**SOURCE DATA**

──────────────────────────────

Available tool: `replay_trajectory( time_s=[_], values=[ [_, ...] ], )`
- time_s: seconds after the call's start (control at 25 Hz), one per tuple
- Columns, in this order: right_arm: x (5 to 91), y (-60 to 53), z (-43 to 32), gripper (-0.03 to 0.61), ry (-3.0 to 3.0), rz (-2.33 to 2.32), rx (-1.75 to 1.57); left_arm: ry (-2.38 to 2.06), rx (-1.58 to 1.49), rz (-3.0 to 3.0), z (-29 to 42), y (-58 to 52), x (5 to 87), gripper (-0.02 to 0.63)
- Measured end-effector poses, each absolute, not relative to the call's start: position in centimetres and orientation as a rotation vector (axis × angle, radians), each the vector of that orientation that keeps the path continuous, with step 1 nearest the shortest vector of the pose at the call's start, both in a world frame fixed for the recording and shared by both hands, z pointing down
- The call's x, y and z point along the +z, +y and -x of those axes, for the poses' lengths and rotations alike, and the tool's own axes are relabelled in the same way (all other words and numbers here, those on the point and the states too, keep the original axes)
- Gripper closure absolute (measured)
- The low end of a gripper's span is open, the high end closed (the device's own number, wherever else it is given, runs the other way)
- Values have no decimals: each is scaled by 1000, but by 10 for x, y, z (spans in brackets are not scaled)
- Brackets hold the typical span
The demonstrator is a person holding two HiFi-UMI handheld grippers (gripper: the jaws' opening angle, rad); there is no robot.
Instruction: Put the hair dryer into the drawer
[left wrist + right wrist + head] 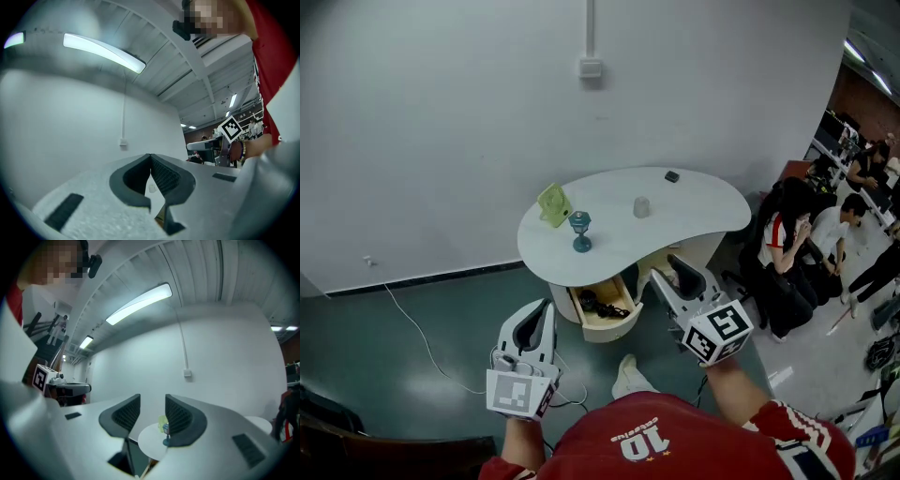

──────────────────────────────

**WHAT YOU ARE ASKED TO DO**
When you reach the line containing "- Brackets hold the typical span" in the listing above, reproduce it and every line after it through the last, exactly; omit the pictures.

**RESPONSE**
- Brackets hold the typical span
The demonstrator is a person holding two HiFi-UMI handheld grippers (gripper: the jaws' opening angle, rad); there is no robot.
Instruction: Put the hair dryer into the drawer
[left wrist + right wrist + head] 

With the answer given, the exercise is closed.